AKP, 14 yılda her türlü nepotizm uygulamasının yanında, 15 Temmuz darbesi sonrası itiraflarla ortalığa saçılan ve sistemli-planlı bir şekilde hayata geçirilen sınav sorularının çalınması kepazeliğini de kamu kamusal yaşantımıza sokmuştur.

Sorunumuz, devlet bürokrasisinin işleyişinde, işe alımlarda, yükselmelerde, yer ve kurum değiştirmelerde, ilkelerimizin olmaması değil, 657 sayılı  DMK’de var olan ilkelerin AKP Hükümetleri tarafından uygulanmaması, işletilmemesi ve adeta askıya alınması; bunun yerine her türlü nepotizm uygulamalarının ikame edilmesidir.

Hükümet’in, bu konuda nepotizm uygulamalarından vazgeçip, Kurtulmuş’un sözünü ettiği ehliyet, liyakat ve millete sadakat ilkelerini uygulayacağı konusunda ümitvar olmadığımızı da eklemek isteriz. Çünkü ‘dakika bir gol bir’ sözünü doğrularcasına, sözleşmeli öğretmen alımlarında getirilen sözlü sınav uygulamasının, bu ilkelerden ziyade nepotizm uygulamalarına daha uygun olduğunu tüm kamuoyu bilmektedir.

Numan Kurtulmuş Kamu Personeli Alımlarındaki En Önemli Unsuru Açıkladı.

Karahan, Atila ve Yılmaz Hüseyin (2014). NEPOTİZM VE ÖRGÜTSEL BAĞLILIK ARASINDAKİ İLİŞKİNİN İNCELENMESİ VE BİR UYGULAMA. Selçuk Üniversitesi İ.İ.B.F. Sosyal ve Ekonomik Araştırmalar Dergisi

ISSN: 1303 – 8370 / Nisan 2014 / Yıl: 14 / Sayı: 27

DEVLET MEMURLARI KANUNU.

Bahadır Şahin (2016). KAMU PERSONEL SİSTEMİNDE İŞE GİRME VE YÜKSELMEDE ÇAĞDAŞ LİYAKAT KAVRAMLARI. Ç.Ü. Sosyal Bilimler Enstitüsü Dergisi, Cilt 25, Sayı 1, 2016, Sayfa 231-242

Nurettin Aydın (2012).
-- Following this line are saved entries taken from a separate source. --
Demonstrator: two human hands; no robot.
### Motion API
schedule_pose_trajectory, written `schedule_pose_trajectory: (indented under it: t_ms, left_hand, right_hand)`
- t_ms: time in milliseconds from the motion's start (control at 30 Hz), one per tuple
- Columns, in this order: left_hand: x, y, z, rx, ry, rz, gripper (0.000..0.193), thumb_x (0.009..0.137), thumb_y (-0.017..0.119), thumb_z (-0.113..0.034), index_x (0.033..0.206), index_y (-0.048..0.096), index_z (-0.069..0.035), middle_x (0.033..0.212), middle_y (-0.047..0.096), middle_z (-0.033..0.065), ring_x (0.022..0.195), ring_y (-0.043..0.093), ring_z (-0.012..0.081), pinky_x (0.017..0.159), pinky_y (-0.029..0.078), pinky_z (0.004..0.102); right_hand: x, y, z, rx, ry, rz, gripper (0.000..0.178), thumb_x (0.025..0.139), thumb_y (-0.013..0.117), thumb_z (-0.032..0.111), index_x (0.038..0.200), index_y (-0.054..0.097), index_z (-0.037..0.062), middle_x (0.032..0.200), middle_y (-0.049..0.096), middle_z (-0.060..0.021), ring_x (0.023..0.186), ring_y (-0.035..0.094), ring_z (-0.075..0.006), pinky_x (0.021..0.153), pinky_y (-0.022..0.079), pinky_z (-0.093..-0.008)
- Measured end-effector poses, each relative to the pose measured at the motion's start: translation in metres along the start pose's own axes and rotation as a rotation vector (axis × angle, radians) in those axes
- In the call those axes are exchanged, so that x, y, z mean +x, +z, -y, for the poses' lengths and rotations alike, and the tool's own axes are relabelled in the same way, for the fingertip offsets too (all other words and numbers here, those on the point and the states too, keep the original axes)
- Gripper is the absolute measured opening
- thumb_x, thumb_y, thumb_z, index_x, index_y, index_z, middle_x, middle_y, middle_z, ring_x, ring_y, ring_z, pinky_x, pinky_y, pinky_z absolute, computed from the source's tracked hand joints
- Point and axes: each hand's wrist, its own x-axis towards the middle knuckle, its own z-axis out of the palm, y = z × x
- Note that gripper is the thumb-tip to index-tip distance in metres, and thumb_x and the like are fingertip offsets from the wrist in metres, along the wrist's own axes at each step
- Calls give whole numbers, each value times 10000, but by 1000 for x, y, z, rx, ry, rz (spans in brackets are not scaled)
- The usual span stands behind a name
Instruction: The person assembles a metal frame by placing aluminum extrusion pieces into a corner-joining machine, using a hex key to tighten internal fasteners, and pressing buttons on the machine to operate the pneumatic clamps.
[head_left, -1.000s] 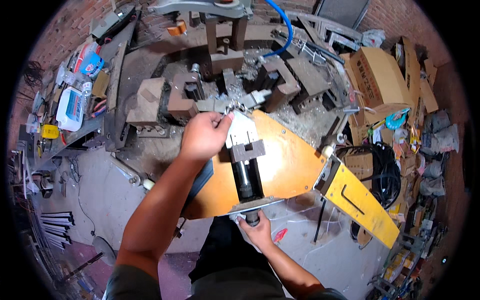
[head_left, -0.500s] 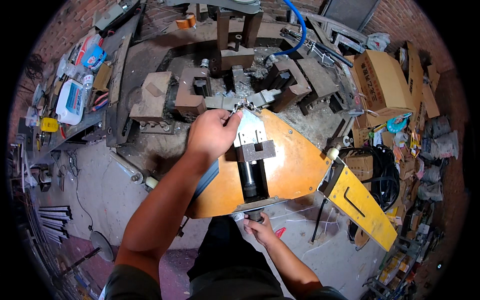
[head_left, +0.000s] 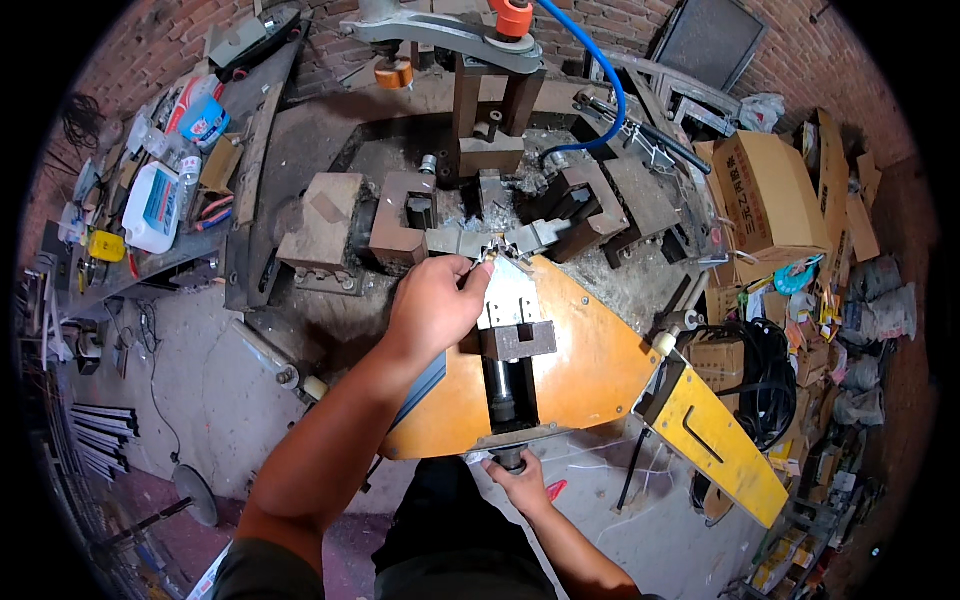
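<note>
Left hand (head_left: 440, 305): my thumb and forefinger are pinched together on a small metal piece (head_left: 500, 247), item one, which sits at the inner tip of the bright metal plate (head_left: 513, 293). The piece is too small, and too far under the fingertips, for me to give its shape with confidence.

Right hand (head_left: 520, 486): my fingers are wrapped about a dark cylindrical knob (head_left: 510, 459), just below the near edge of the orange panel (head_left: 595, 350).

Orange panel: one, broad, with a central slot; a black cylinder (head_left: 503, 390) lies within the slot, and a notched steel block (head_left: 520, 341) bridges it beyond the cylinder.

Yellow slotted plate (head_left: 715, 430): one, angled outward at the panel's right corner, beside a white roller (head_left: 664, 343).

Brown steel blocks: a left C-shaped block (head_left: 392, 222) and a right C-shaped block (head_left: 600, 208), beyond the panel, flanking the small piece.

Blue hose (head_left: 617, 95): one, curving down at the far right.

Worktop (head_left: 190, 258), far left: carries a white jug (head_left: 152, 208), a blue tub (head_left: 205, 122) and a yellow container (head_left: 106, 245).

Cardboard box (head_left: 775, 190): one, right side, amid clutter.
</note>
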Motion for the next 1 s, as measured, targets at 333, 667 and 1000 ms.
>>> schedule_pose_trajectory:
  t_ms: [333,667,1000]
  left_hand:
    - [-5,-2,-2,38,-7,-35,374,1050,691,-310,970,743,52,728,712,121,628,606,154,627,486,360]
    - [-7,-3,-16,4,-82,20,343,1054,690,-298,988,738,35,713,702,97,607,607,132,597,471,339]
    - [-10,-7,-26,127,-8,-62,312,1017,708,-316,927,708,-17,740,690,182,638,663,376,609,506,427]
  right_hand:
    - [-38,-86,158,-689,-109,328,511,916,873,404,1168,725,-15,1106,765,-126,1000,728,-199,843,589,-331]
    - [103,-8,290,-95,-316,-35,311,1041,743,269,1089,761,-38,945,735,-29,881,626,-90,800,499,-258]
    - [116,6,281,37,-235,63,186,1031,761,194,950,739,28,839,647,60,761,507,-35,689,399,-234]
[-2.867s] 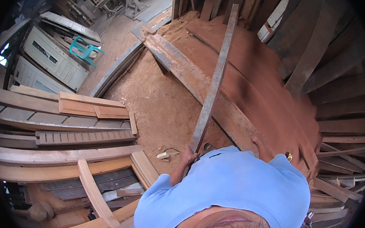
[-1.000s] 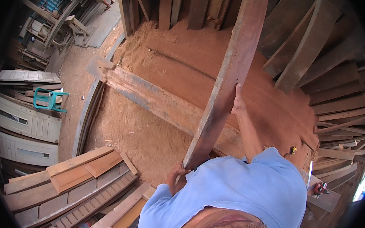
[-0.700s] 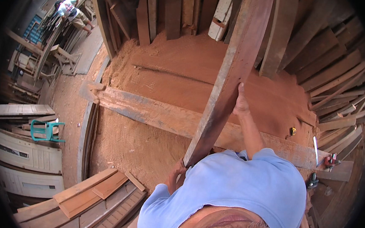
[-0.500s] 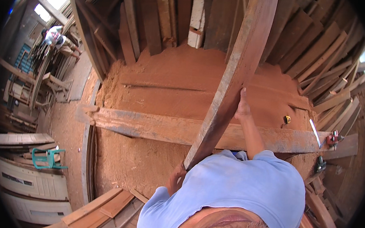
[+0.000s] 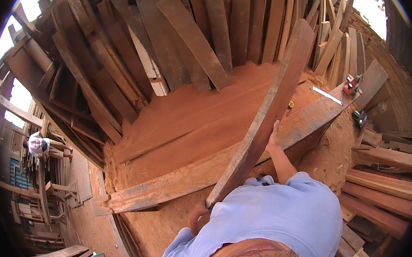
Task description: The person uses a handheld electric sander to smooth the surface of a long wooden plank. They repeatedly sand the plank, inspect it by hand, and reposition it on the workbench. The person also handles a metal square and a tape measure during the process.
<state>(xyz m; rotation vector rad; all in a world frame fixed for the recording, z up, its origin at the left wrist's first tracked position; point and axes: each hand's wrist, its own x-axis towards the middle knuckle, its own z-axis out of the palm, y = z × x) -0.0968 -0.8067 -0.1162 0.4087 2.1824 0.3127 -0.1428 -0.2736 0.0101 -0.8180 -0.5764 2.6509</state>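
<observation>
A long, thick wooden plank point(image 5: 262, 125) slants from beside my body up toward the far right, held in both hands. My left hand point(image 5: 199, 217) is closed around its near end, low by my side; some fingers are hidden behind the wood. Farther along, my right hand point(image 5: 274, 142) grips the plank's right side, its far fingers out of sight. The plank crosses above a heavy horizontal timber point(image 5: 168, 189), which carries reddish dust. Just right of the plank, a small yellow and black tape measure point(image 5: 290, 105) shows partly.
At the timber's right end are a red power tool point(image 5: 352, 85) and a white straight strip point(image 5: 327, 95); a dark green power tool point(image 5: 359, 118) sits nearby. Boards point(image 5: 217, 31) lean beyond the sawdust heap point(image 5: 187, 127). Stacked planks point(image 5: 381, 191) lie right. Another person point(image 5: 37, 144) stands far left.
My view has turned to the right, so the timber now runs diagonally and the far end of the plank shows. Both hands keep their hold on the plank.
</observation>
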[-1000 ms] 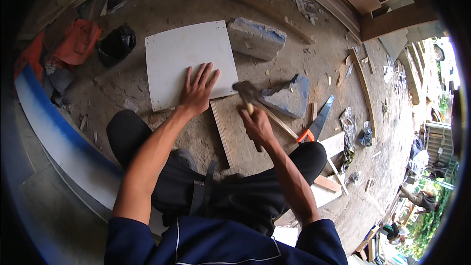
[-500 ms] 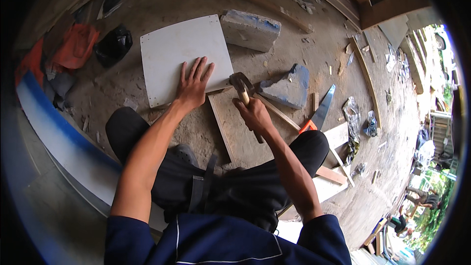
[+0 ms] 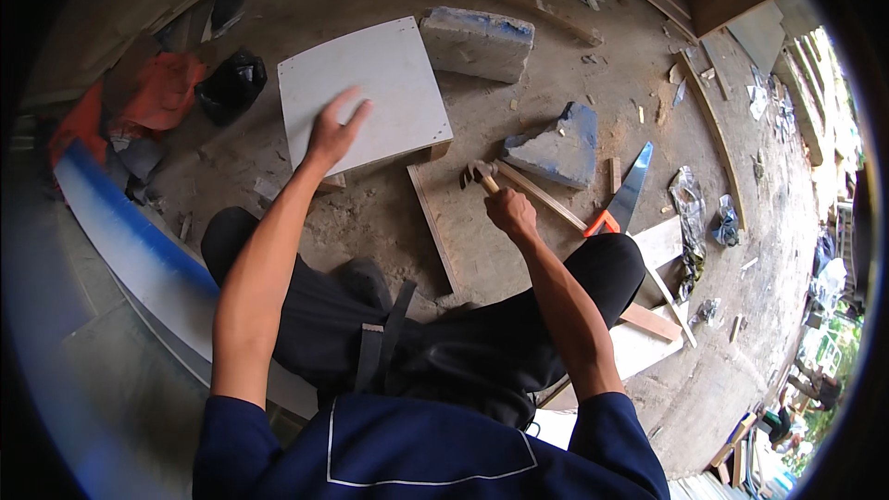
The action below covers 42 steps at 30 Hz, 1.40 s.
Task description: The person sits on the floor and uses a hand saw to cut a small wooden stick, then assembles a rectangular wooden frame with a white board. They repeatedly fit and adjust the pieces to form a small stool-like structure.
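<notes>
My left hand is over the near-left part of a white square panel, thumb apart from the fingers and holding nothing. Slight blur hides whether it touches the surface. Small dark dots mark the panel's corners, and wood blocks show beneath its near edge. To the right, my right hand is wrapped round the wooden handle of a claw hammer. The hammer's metal head hangs above the floor, apart from the panel's near-right corner. Below it lies a plywood piece.
Two broken concrete blocks, one long and one jagged, lie right of the panel. A handsaw with an orange handle rests near my right knee. A black plastic bag and orange cloth-like material lie left. Wood scraps litter the floor.
My left hand has slid or lifted back toward the panel's left side, its fingers less spread. The hammer in my right hand has moved right, away from the panel's corner.
</notes>
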Motion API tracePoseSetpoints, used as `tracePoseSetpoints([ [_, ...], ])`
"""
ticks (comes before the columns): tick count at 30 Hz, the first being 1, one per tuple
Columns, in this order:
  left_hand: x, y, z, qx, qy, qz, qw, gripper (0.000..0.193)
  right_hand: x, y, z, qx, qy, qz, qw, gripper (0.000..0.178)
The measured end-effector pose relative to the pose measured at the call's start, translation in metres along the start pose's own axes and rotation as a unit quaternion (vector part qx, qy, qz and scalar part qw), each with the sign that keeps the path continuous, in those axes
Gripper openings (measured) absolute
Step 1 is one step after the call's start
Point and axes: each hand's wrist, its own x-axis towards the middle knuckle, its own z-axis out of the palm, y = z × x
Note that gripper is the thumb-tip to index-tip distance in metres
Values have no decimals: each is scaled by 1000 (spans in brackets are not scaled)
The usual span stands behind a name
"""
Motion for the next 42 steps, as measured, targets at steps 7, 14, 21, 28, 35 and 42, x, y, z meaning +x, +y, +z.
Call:
tracePoseSetpoints([
  [7,-53,-62,-57,-89,324,-223,915,69,1,45,54,-43,-1,-41,998,29],
  [14,-101,-65,-19,-187,215,-309,907,65,15,64,75,-91,-46,5,995,34],
  [21,-95,-69,-13,-153,240,-309,908,58,46,-26,27,116,135,-218,960,64],
  [28,-55,-60,-34,-40,217,-447,867,81,68,-133,-32,405,20,-223,886,78],
  [35,-38,-57,-32,192,152,-381,892,79,92,-173,-33,196,97,-249,944,81],
  [42,-41,-46,-34,200,120,-408,883,74,81,-180,-32,154,81,-196,965,78],
])
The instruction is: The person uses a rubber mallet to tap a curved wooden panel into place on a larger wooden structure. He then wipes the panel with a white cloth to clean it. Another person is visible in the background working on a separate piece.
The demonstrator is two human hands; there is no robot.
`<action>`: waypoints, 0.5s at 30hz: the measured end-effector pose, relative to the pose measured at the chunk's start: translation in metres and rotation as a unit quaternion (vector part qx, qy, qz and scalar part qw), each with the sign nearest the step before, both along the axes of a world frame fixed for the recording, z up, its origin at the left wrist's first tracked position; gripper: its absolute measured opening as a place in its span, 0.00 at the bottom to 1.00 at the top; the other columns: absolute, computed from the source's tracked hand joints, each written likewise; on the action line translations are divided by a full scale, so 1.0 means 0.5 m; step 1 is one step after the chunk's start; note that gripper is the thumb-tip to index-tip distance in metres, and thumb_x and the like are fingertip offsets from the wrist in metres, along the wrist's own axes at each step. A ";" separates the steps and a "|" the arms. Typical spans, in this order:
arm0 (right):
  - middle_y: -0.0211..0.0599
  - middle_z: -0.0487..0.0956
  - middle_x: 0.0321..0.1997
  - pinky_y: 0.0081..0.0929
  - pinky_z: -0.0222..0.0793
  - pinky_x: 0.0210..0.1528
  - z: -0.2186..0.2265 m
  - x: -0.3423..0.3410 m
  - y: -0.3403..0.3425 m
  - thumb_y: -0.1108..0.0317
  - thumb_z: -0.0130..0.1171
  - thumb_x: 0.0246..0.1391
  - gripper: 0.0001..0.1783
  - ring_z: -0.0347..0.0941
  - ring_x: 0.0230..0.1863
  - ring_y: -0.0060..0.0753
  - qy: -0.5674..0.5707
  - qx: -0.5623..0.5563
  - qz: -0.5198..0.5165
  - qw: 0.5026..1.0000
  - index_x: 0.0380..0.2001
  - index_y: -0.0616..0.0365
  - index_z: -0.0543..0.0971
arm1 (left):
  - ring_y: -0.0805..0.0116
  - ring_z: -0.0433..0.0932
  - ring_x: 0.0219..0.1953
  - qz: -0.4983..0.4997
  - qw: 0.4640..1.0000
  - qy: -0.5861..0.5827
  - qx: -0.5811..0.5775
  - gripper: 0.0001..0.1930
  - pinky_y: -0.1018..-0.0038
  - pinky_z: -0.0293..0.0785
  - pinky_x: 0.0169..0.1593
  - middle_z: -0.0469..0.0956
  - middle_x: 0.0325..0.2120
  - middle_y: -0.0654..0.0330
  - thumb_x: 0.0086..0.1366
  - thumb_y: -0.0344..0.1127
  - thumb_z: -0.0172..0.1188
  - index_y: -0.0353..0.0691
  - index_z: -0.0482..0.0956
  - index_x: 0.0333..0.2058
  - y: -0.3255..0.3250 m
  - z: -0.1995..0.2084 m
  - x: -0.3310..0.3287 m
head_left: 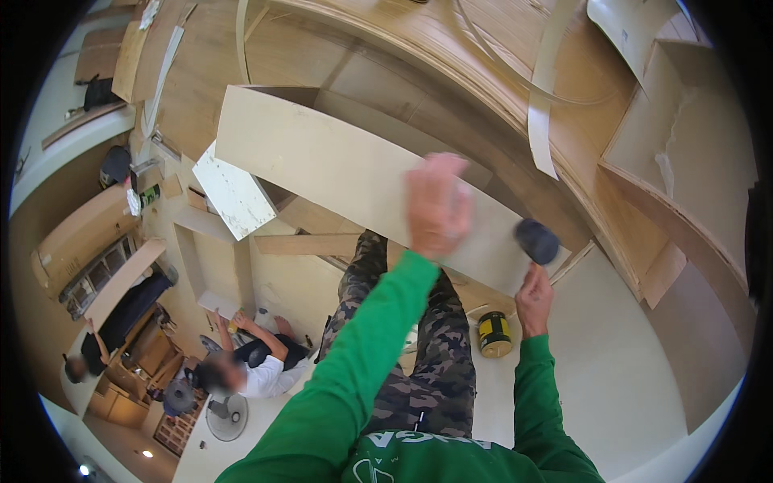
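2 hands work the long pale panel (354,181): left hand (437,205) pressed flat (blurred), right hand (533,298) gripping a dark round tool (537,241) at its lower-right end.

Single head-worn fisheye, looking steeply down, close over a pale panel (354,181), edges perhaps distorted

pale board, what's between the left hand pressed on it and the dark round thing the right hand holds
In the head view, only bare board surface lies between the left hand and the dark round tool in the right hand; nothing else sits on that stretch.
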State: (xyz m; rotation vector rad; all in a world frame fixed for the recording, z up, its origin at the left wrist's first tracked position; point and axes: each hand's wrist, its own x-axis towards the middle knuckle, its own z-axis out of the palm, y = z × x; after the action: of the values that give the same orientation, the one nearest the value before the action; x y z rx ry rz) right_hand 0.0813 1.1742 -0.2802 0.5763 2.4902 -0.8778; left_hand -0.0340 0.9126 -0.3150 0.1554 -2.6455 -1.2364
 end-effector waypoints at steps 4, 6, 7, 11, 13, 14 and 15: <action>0.53 0.81 0.28 0.45 0.74 0.30 0.001 -0.040 -0.075 0.67 0.54 0.78 0.11 0.81 0.28 0.65 0.078 -0.041 0.047 0.995 0.55 0.57 0.81 | 0.42 0.69 0.74 0.200 0.960 -0.060 -0.187 0.32 0.47 0.61 0.77 0.74 0.69 0.46 0.71 0.39 0.67 0.35 0.72 0.70 -0.338 0.000 0.018; 0.52 0.80 0.27 0.46 0.74 0.30 0.000 -0.064 -0.119 0.66 0.54 0.78 0.11 0.82 0.28 0.64 0.034 -0.034 0.084 0.995 0.54 0.56 0.82 | 0.41 0.67 0.75 0.267 0.930 -0.065 -0.243 0.32 0.46 0.60 0.76 0.72 0.70 0.42 0.74 0.44 0.65 0.33 0.71 0.70 -0.506 -0.013 -0.010; 0.51 0.80 0.26 0.46 0.74 0.30 -0.003 -0.076 -0.142 0.66 0.55 0.78 0.10 0.82 0.28 0.64 0.029 -0.044 0.101 0.993 0.54 0.55 0.82 | 0.40 0.66 0.75 0.290 0.918 -0.071 -0.262 0.31 0.44 0.61 0.76 0.71 0.71 0.41 0.76 0.45 0.62 0.33 0.71 0.70 -0.574 -0.023 -0.029; 0.52 0.79 0.25 0.47 0.73 0.29 0.000 -0.116 -0.226 0.67 0.58 0.76 0.08 0.81 0.27 0.62 0.116 -0.072 0.126 0.983 0.52 0.54 0.82 | 0.42 0.71 0.70 0.327 0.873 -0.139 -0.332 0.25 0.41 0.62 0.72 0.75 0.67 0.45 0.82 0.50 0.49 0.37 0.75 0.65 -0.724 -0.073 -0.125; 0.53 0.80 0.25 0.48 0.73 0.28 -0.002 -0.139 -0.269 0.68 0.59 0.75 0.09 0.81 0.27 0.63 0.103 -0.044 0.159 0.981 0.53 0.54 0.82 | 0.44 0.74 0.68 0.327 0.867 -0.238 -0.291 0.25 0.41 0.62 0.70 0.78 0.63 0.47 0.84 0.52 0.44 0.39 0.77 0.61 -0.742 -0.090 -0.158; 0.54 0.81 0.26 0.48 0.73 0.28 -0.004 -0.149 -0.294 0.68 0.60 0.74 0.09 0.81 0.27 0.64 0.093 -0.032 0.171 0.980 0.53 0.54 0.82 | 0.44 0.74 0.67 0.332 0.868 -0.228 -0.290 0.25 0.42 0.63 0.69 0.79 0.61 0.47 0.84 0.53 0.42 0.40 0.78 0.60 -0.739 -0.099 -0.164; 0.54 0.81 0.26 0.49 0.73 0.28 -0.007 -0.165 -0.321 0.67 0.60 0.74 0.08 0.81 0.27 0.64 0.106 -0.042 0.165 0.980 0.52 0.54 0.82 | 0.44 0.74 0.66 0.344 0.867 -0.216 -0.289 0.26 0.42 0.63 0.68 0.80 0.59 0.47 0.84 0.54 0.41 0.40 0.78 0.59 -0.734 -0.103 -0.168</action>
State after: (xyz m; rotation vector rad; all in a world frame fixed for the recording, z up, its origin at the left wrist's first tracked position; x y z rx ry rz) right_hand -0.0014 1.0139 -0.2839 0.0351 2.6151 -0.9463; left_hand -0.1180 0.5458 -0.3666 1.2568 -2.7441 -0.1673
WEBERYEN BÜROKRASİDE LİYAKAT VE TÜRK KAMU BÜROKRASİSİNDEN BİR KESİT: ‘Siyasetin Bürokrasi İronisi’ Sayıştay Dergiṡi̇ - Sayı:85/ Nisan-Haziran 2012

Yemin Metni: Türkiye Cumhuriyeti  Anayasasına, Atatürk İnkılap ve İlkelerine, Anayasada ifadesi bulunan Türk Milliyetçiliğine sadakatla bağlı kalacağıma; Türkiye Cumhuriyeti kanunlarını milletin hizmetinde olarak tarafsız ve eşitlik ilkelerine bağlı kalarak uygulayacağıma; Türk Milletinin milli, ahlaki, insani, manevi ve kültürel değerlerini benimseyip, koruyup bunları geliştirmek için çalışacağıma; insan haklarına ve Anayasanın temel ilkelerine dayanan milli, demokratik, laik, bir hukuk devleti olan Türkiye Cumhuriyetine karşı görev ve sorumluluklarını bilerek, bunları davranış halinde göstereceğime namusum ve şerefim üzerine yemin ederim.